■ Required action:
Write out the data below exactly, beginning with the first line and ending once the line that has "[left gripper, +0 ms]" is written.

────

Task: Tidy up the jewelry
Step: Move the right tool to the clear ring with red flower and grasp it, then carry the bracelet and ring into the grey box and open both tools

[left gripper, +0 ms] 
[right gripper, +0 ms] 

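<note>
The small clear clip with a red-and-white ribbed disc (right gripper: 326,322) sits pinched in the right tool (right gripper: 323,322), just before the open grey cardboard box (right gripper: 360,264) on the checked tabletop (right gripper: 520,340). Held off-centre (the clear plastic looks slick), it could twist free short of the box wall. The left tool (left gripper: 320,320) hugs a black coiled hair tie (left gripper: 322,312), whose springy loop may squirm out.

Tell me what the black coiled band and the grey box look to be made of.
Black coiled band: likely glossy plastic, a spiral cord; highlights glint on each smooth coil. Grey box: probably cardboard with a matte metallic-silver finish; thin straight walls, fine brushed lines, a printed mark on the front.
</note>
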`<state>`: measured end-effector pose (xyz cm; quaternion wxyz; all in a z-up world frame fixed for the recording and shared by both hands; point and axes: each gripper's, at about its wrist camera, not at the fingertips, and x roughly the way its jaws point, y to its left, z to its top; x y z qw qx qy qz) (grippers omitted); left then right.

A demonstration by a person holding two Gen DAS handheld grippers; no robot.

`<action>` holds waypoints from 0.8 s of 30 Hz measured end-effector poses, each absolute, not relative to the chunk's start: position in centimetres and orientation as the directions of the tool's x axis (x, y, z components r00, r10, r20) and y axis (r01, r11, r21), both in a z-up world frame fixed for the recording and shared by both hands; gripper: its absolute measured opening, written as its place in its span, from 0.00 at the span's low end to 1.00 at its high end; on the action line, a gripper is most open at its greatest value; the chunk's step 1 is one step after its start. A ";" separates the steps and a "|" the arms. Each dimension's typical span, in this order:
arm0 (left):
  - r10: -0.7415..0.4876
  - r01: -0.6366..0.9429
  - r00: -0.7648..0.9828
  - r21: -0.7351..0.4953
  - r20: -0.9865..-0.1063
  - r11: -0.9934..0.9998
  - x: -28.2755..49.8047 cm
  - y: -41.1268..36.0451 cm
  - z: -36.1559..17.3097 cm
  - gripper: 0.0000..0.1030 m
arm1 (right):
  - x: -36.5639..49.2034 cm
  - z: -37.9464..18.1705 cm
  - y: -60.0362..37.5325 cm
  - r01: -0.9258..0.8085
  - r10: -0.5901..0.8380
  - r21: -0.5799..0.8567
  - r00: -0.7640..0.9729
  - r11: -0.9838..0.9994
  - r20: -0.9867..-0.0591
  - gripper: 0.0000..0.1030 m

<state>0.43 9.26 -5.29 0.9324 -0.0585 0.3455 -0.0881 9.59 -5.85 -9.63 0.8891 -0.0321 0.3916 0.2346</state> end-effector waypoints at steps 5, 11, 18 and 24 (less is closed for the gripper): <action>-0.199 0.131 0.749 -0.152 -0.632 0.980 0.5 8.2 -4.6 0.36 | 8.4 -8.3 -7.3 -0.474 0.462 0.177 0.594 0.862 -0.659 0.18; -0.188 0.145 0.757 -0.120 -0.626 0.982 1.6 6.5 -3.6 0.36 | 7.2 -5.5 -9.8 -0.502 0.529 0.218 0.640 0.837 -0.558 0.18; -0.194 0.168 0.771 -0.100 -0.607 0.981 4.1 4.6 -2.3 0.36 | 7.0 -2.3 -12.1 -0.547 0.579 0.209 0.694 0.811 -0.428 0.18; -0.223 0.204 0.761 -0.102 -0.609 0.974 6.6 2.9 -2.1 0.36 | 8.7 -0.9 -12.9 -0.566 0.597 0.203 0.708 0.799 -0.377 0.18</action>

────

■ Task output:
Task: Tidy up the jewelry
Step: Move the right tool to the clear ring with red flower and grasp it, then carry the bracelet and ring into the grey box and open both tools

[left gripper, +0 ms] 

Nothing else belongs to this exercise.